= What to do =
Among the entries that follow, some lines contain the word "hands". Show all of them.

:: Data for this exercise

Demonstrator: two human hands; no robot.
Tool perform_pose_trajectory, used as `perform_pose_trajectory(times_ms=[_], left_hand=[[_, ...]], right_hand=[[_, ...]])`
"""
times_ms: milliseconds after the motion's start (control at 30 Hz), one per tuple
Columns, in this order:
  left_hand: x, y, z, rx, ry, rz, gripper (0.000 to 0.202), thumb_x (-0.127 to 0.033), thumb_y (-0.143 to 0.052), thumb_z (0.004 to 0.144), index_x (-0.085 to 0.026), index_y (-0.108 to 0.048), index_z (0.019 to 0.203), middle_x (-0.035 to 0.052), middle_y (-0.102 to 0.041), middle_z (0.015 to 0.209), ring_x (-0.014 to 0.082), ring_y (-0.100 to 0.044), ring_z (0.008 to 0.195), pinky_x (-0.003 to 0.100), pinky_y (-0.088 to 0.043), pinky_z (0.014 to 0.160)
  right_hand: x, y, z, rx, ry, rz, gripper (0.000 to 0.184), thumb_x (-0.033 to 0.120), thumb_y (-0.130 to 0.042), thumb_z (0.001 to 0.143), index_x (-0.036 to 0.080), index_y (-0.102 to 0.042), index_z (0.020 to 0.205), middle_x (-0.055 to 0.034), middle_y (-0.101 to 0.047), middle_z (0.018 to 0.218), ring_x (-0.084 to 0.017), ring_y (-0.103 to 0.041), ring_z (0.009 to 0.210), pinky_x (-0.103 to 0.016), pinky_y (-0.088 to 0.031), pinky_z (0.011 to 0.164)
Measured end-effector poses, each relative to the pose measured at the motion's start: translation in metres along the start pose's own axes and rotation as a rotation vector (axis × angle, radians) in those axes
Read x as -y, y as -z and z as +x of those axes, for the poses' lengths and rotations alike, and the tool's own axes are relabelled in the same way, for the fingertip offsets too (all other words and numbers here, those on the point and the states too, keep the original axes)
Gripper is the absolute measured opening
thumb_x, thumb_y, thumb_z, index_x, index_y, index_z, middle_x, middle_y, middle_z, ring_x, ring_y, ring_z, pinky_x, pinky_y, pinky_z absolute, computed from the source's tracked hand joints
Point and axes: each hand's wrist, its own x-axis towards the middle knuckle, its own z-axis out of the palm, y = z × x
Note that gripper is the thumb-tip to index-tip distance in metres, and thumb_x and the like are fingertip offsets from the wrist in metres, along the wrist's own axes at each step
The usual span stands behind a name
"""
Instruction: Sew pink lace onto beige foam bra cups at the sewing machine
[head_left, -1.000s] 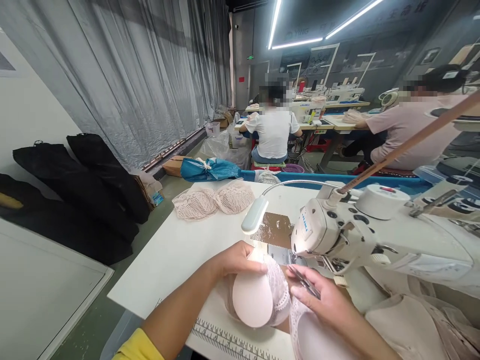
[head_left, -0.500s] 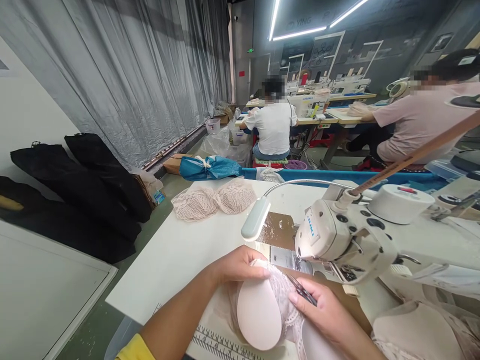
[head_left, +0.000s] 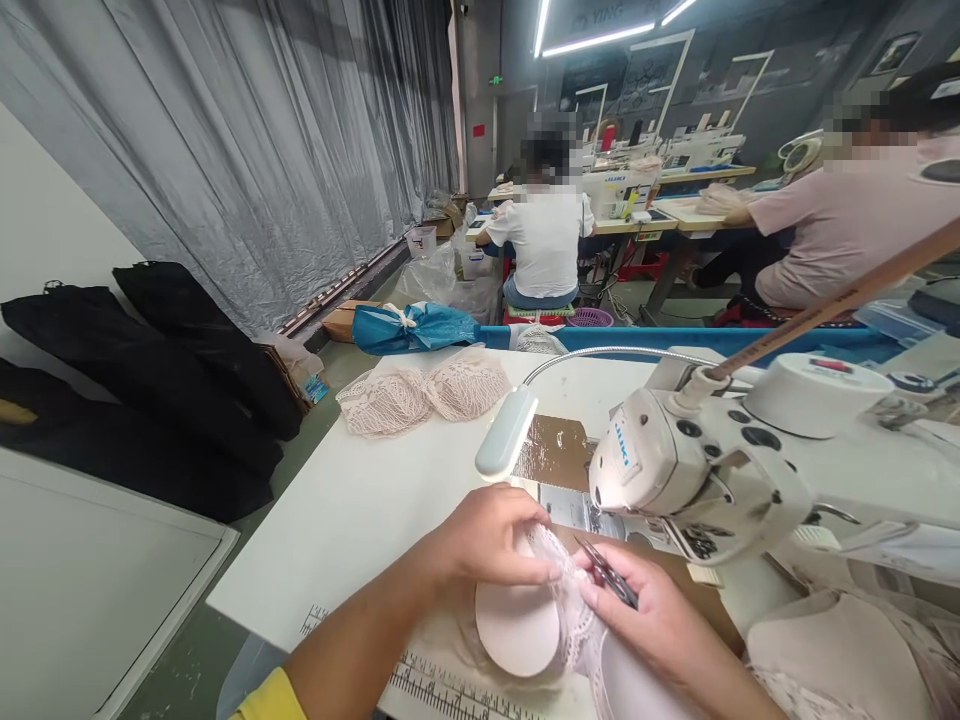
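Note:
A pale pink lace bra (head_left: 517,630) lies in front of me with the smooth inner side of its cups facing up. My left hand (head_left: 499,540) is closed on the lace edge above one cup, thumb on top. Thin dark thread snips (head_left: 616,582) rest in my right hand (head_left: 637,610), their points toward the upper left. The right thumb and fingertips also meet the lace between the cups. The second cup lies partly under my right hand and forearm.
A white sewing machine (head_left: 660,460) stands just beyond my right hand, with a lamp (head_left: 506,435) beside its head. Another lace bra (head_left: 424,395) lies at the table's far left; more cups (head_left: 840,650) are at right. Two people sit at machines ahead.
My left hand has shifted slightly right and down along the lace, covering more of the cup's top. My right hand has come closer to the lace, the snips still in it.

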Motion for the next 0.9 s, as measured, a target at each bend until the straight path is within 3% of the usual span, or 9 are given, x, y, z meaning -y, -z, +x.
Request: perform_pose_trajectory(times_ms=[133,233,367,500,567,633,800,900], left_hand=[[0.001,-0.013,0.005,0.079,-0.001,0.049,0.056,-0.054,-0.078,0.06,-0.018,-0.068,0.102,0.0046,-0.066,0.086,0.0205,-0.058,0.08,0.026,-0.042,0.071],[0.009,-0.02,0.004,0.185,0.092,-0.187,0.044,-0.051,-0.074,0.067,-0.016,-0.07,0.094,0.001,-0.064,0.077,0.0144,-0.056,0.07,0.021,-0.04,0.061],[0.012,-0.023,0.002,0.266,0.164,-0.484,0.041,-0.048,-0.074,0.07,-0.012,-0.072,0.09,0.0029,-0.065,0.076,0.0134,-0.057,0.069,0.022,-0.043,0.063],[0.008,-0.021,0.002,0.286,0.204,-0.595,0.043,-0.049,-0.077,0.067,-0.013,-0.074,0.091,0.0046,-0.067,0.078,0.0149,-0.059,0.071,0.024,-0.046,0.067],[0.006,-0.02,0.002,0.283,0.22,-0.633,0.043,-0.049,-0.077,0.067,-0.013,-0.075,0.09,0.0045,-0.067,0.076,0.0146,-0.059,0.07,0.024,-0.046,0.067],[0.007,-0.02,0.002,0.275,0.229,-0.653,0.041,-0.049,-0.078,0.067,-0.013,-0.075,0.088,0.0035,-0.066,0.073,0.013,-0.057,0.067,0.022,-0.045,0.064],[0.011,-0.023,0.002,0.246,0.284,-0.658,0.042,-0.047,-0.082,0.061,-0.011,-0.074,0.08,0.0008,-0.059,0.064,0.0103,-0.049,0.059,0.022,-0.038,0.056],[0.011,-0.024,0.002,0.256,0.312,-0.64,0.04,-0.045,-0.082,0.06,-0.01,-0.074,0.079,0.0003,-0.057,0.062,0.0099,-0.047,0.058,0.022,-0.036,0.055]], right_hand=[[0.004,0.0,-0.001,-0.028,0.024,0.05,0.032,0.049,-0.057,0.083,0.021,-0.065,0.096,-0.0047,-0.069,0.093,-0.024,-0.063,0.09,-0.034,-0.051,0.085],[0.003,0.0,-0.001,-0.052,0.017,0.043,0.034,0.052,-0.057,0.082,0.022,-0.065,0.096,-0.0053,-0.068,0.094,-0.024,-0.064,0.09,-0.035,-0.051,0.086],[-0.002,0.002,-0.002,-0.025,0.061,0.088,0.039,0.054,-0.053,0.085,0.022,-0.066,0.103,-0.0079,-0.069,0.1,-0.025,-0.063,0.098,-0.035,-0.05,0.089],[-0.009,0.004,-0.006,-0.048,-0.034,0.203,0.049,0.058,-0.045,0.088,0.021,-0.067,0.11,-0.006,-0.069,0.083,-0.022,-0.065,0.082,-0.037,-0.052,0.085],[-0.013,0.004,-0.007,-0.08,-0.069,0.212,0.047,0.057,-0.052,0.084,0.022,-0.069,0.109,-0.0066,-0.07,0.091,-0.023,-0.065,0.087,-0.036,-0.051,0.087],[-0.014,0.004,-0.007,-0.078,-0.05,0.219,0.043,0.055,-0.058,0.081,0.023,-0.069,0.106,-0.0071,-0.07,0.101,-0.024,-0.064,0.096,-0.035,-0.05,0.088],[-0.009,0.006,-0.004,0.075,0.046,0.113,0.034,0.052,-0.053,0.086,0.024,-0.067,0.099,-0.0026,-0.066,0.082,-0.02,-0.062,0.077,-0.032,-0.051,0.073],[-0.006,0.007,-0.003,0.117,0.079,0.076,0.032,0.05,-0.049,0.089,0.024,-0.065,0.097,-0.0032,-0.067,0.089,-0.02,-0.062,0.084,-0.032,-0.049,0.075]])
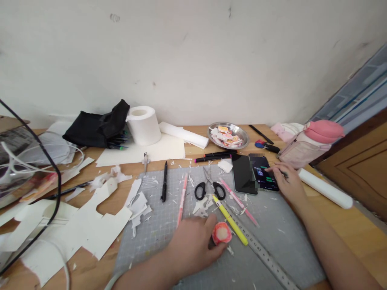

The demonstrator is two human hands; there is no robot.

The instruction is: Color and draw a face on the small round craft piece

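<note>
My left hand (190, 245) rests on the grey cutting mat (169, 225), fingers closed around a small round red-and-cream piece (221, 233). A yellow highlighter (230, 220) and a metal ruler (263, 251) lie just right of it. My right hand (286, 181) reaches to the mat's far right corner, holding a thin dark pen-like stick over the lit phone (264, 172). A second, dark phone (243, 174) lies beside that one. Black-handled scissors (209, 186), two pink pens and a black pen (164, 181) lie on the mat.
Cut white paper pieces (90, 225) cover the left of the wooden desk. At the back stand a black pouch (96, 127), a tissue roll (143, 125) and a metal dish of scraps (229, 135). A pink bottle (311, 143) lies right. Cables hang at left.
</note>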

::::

= Solved problem =
Demonstrator: two human hands; no robot.
The demonstrator is two human hands; there is no robot.

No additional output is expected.